Oakes Meat Processing in Chumuckla near Farmer's Opry


----------



## FelixH (Sep 28, 2007)

I used Thomson for the first time last year because they are right around the corner from my new place. They did a great job, and did it very quickly. I thought they were a little pricey though... compared to Circle W.

When I lived in Milton I used Circle W, but I'm not sure if they still do game processing. They were great, and I didn't mind waiting a little longer because they were about the cheapest that I'd found.

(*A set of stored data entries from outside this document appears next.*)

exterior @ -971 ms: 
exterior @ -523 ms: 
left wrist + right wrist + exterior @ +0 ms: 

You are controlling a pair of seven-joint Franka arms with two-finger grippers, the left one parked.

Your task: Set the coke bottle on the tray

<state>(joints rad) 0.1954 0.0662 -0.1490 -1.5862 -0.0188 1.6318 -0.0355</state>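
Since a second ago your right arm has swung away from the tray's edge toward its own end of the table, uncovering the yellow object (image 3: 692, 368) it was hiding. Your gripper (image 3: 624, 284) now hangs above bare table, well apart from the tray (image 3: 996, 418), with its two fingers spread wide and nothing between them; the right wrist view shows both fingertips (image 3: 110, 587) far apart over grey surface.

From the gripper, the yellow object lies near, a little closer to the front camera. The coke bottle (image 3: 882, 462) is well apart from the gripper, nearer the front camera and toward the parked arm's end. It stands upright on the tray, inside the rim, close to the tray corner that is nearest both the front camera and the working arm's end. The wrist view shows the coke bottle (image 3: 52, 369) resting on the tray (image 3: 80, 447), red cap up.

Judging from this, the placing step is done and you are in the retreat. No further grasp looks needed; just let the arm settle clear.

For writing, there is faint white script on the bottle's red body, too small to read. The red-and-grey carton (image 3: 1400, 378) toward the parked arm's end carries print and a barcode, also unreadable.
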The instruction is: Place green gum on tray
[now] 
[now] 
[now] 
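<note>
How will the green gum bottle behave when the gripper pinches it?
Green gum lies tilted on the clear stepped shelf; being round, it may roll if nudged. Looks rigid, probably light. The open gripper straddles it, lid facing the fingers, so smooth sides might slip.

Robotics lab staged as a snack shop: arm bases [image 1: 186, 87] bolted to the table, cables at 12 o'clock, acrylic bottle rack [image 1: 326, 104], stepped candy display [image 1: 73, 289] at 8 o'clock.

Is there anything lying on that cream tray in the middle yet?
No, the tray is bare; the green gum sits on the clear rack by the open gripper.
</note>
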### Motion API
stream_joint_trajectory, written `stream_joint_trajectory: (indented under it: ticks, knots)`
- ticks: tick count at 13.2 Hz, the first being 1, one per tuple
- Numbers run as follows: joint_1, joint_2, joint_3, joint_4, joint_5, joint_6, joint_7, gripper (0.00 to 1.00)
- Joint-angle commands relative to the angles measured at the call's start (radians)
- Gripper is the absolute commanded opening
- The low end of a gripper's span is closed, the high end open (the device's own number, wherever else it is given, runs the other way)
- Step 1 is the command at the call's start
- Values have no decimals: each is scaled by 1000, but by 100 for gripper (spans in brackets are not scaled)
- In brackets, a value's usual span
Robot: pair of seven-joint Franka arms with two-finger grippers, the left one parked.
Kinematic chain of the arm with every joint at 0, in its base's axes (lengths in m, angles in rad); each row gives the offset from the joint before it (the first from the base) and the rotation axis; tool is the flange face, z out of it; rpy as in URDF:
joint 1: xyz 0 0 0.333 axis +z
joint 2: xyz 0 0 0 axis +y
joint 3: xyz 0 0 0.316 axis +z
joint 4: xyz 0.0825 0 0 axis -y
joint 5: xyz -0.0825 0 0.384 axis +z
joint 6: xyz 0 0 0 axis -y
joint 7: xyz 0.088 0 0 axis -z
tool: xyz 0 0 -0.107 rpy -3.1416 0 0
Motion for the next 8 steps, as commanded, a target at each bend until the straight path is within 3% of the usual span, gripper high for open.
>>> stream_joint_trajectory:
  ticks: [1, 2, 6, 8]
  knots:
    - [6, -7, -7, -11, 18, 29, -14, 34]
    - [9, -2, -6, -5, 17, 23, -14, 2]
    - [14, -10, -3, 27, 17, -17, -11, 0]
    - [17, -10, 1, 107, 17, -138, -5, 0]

At Circle W, I think it cost me about $25 to $30 (a few years ago) to have a 100 pound doe made into hamburger and a couple of roasts. At Thomson I spent about $75 to get a slightly bigger doe made mostly into hamburger and a little loose sausage.


----------



## MulatMayor (Sep 28, 2007)

You may want to try Carolina Meats in Carolina Al. Between Wing and Andulusia. I am always very pleased. They do not mix meat and very clean and fast.


----------



## patdaddy (Oct 1, 2007)

Thanks to everyone for the responses, but quite a few of these did not turn up on google searches. Phone numbers and/or addresses would be helpful if you have them. Thanks.


----------



## imkilroy (Oct 27, 2007)

Oakes Meat Processing in Chumuckla 995-0404. They are really good, and they will vacuum pack it fora little extra. Later in the season when they are busy they only except meat on certain day's so alway's call and check.

Cajun Specialty Meat'sin P-cola 479-8383. They are a little expensive, but can do awesome thing's with deer meat. They also vacuum pack their meat. A real plus for extending the freezer life of your wild game.


----------



## chasin-tail (Oct 8, 2007)

Cajun Spec. Meats behind McGuires on Gregory.!!! They vacuume pack everything and the sausage is out of this world! I have to Does being done as I type, can't wait for the call saying its ready! Oh yea, they make great cubed steak out of the back straps too!


----------